Wednesday, April 9, 2008

A late birthday gift - impressions

When I got off work last night, I ended up running late. I got the call that Michael’s birthday present was ready, so I went to pick it up, and drop it at one of those "pick, pack n ship" places to get it to him as soon as I could. His birthday is Friday. I mailed his card this morning, hoping he would get it on time, since I figured his present would be late. Turns out I was right. It was going to cost $30 to get it there by Friday and $20 to get it there by next Monday or Tuesday, so I did that. I spent a good bit more than usual on his present this year, just because I found something that I thought would be perfect. I was glad I did.

When I got home, my present from Michael was on the front porch. It was a big box, and I could see why he told me it was an awkward thing to get transported. He sent me adjustable screens for my windows! I have wanted some for years, but had no idea where to get them. None of the hardware stores around here have anything like them. Totally unexpected, but a great thing. I was really tickled.

All this put me running late for dinner at the new guy's house, which turned out to be a very strange evening. It was certainly the most unusual menu I think I have ever been served.

I called him to let him know I was running a bit late, and he was very nice about it. I wasn’t as late as I thought I would be. But dinner wasn’t finished when I got there anyway, so it was fine.

As I came in, he showed me his glass, which was cool. He had some nice pieces, although some of it was older than Depression Glass, and out of my area of expertise.

The Roommate

He had told me his roommate might be around. As we were talking in the kitchen, the roommate came in. I knew this guy already; I had met him last summer. I’ll just call him M. M is one of the most beautiful people I have ever seen in real life naked. His body is stunning, and he was blessed with genitalia to match. Absolutely gorgeous all over. He is one of those few people who actually looks better naked than he does clothed. He has the type of beauty that inspires artists and transcends socio-economic strata. This first time I saw him, he was very rude to me. When I next saw him, I didn’t recognize him from the night before, but was absolutely dumb-founded with just looking at him. I ended up just finally telling him that he was absolutely gorgeous, which was why I was staring. I literally could not peel my eyes off of him, drinking in his image as if to permanently burn it into the synapses of my brain, lest I never again see his equal. He took it in stride. It was probably about the fifth time he had been told that already that day. It was about 9am.

It turns out, unsurprisingly, that Russ and Billy know him.

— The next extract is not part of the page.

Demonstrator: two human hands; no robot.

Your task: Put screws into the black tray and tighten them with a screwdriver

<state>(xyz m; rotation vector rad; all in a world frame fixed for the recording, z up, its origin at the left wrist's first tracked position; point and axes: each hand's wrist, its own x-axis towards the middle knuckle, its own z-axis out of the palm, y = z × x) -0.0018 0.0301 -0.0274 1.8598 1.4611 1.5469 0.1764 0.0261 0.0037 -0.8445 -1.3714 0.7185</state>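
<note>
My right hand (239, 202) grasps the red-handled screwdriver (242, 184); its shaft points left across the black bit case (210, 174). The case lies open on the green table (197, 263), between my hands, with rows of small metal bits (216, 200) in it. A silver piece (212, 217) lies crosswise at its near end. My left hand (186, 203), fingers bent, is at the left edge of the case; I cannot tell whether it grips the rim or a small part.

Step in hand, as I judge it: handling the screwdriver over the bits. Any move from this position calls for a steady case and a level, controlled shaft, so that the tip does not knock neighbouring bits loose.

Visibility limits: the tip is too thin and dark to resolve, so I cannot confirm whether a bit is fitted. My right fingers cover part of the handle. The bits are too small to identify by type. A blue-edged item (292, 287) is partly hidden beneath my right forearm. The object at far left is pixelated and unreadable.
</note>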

He came over to talk to us after he got cleaned up. After he relaxed around me, since we had mutual acquaintances, I could see a bit of the person he probably is in private. He had the grace to appear embarrassed when I finally connected him with our initial meeting. When he started talking, he was more like a real person, although still pretty bitchy at times, but then, hell I am too.

I think he must have had to develop a reserve, a way to keep people at bay. I can’t imagine what it would be like to go through life with everyone you meet: man, woman, dog, quadriplegic, all wanting to fuck you. To have every eye that comes across you follow you with lust. M is a universal type that would make nuns horny. That must be a terrible strain, after a while. I know it sounds great initially, but I can’t imagine living my life that way. Don’t guess I’ll ever have to worry about that. LOL

M doesn’t have the best face. He has a good face, but not the best face. His lips and nose are a tad heavy for perfection. When he smiles his eyes are lively and his mouth attractive and sensual; but in repose, his mouth tends to form a dissatisfied pout, and his eyes drop to a heavy lidded half-mast of ennui. He appears to be spoiled to excess and the best of everything. He remains attractive and youthful, but his face is no longer fresh-looking. Unsubstantiated hot n juicy gossip (although from a fairly reliable source) is that he is not used to having to work terribly hard, the gaps in his wants being filled with generous patronage. It is also rumored that he has no patron now. But of course those kinds of rumors always follow the suspiciously beautiful. At least in the gay world.

I’m thinking, "Why does (the date guy) live with this guy? Who wants that kind of competition lounging sensually around their house?" Sitting next to this guy, most people look like "Uggo the Dog-faced Boy".

And who wants to grow accustomed to that level of beauty? Seeing M every day would make it so much harder to be attracted to a real person. Either he is naïve, being just out, or just oblivious, although I find that hard to believe. Or maybe he is just less superficial than I, and more secure in the fact that pretty is as pretty does.

For the bitchy parts of the above assessment, I am perfectly willing to admit that sour grapes may be part of the mixture. This guy is totally out of my league, and frustrated desire always tends to get ugly. And whatever the cost and aggravation it entails, there is a part of me that would cheerfully give my left nut to look like that.

The Meal

This post has been redacted at the request of the subject, who threw a good old fashioned hissy-fit.

2 comments:

JLo said...

What an odd combination of items...

thefabulousmrthing said...

Yes it was. I would have thought maybe he just put something together from what he had on hand, but he told me he specifically shopped for this meal. The only thing I can think is that each individual dish was just chosen because he liked that dish. He did tell me he got the sushi because he knew that I liked it.